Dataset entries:
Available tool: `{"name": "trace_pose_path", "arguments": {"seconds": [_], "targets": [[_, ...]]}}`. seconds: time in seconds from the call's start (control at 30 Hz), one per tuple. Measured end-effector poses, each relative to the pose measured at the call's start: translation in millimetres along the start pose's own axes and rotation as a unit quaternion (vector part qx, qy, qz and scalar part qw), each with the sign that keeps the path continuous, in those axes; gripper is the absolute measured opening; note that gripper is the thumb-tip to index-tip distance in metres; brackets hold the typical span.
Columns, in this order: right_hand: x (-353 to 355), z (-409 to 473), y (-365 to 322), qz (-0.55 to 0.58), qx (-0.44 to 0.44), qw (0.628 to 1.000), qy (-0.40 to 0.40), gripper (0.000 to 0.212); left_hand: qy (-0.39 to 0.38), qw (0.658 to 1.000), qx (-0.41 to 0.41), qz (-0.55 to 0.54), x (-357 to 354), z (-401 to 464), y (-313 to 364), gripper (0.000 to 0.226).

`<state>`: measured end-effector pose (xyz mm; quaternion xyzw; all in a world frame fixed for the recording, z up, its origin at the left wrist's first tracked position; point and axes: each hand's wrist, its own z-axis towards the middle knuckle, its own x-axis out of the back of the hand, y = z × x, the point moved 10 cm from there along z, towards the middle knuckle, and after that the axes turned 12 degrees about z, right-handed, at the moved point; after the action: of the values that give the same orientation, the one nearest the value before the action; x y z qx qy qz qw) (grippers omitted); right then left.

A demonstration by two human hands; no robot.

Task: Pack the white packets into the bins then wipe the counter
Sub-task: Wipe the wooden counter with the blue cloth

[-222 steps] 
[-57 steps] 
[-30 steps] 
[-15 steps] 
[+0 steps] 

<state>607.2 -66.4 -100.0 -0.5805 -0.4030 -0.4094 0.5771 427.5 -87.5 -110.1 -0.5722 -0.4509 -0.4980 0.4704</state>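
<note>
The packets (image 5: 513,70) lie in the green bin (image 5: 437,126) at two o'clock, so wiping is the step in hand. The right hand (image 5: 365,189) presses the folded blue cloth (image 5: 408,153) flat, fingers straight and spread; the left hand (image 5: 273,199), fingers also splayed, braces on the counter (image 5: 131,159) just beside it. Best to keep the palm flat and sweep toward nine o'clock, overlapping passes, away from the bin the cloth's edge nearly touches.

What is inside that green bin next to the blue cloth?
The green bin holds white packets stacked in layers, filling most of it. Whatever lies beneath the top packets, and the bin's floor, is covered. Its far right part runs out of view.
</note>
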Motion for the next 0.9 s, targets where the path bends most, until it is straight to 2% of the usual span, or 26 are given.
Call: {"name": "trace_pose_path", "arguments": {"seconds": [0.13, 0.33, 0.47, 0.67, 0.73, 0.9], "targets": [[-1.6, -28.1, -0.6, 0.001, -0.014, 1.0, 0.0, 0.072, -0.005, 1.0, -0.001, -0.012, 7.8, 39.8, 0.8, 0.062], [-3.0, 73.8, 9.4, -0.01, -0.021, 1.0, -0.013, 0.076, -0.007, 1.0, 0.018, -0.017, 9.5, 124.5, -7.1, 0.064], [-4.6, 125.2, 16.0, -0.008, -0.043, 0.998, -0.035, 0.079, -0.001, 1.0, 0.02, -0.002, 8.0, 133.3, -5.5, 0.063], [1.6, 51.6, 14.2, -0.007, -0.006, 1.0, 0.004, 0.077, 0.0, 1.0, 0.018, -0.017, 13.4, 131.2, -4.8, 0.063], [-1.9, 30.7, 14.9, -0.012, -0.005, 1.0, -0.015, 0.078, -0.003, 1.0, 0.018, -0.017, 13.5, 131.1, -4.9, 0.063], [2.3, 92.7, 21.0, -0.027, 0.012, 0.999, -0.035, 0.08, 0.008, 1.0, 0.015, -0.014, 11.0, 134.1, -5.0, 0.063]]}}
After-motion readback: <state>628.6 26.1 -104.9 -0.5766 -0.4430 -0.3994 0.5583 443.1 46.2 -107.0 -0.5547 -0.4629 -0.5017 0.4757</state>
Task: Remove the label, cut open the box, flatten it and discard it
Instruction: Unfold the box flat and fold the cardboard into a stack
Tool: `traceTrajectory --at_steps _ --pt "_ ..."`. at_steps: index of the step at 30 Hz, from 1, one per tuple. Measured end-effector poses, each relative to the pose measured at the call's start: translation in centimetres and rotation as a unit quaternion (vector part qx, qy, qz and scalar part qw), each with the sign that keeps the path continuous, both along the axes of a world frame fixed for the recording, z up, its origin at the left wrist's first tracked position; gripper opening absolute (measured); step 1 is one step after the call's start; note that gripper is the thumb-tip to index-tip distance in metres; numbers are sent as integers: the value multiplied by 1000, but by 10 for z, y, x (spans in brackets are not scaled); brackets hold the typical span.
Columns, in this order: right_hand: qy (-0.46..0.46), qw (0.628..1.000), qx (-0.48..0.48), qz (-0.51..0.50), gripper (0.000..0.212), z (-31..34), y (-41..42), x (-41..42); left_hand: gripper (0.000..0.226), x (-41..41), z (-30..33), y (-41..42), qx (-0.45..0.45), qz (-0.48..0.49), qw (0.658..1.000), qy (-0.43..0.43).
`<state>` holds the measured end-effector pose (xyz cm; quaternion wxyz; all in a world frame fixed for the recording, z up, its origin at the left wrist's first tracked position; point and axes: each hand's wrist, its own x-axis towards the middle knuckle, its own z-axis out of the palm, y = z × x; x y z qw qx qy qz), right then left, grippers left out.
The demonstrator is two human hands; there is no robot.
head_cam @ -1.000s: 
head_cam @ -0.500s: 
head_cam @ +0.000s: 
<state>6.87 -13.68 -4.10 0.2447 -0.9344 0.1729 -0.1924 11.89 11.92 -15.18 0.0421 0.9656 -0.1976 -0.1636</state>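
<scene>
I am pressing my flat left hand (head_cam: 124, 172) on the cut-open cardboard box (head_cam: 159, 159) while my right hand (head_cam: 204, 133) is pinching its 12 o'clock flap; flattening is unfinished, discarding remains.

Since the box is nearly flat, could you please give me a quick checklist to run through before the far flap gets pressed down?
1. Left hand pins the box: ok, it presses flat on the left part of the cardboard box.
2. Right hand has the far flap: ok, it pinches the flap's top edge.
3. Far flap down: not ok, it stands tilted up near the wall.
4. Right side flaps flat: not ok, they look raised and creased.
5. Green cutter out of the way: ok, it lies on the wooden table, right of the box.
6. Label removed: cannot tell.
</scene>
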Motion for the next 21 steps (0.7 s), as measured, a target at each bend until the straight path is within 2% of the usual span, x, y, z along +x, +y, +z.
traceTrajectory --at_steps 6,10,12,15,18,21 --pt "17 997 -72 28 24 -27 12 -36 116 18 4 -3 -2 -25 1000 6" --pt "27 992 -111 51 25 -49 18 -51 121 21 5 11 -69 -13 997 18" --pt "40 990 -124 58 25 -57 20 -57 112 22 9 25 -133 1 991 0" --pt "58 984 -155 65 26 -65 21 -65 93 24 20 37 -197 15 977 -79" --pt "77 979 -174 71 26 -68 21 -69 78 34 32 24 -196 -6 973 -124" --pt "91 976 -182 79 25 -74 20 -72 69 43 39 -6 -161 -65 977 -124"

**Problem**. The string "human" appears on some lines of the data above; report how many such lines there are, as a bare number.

**Task result**. 2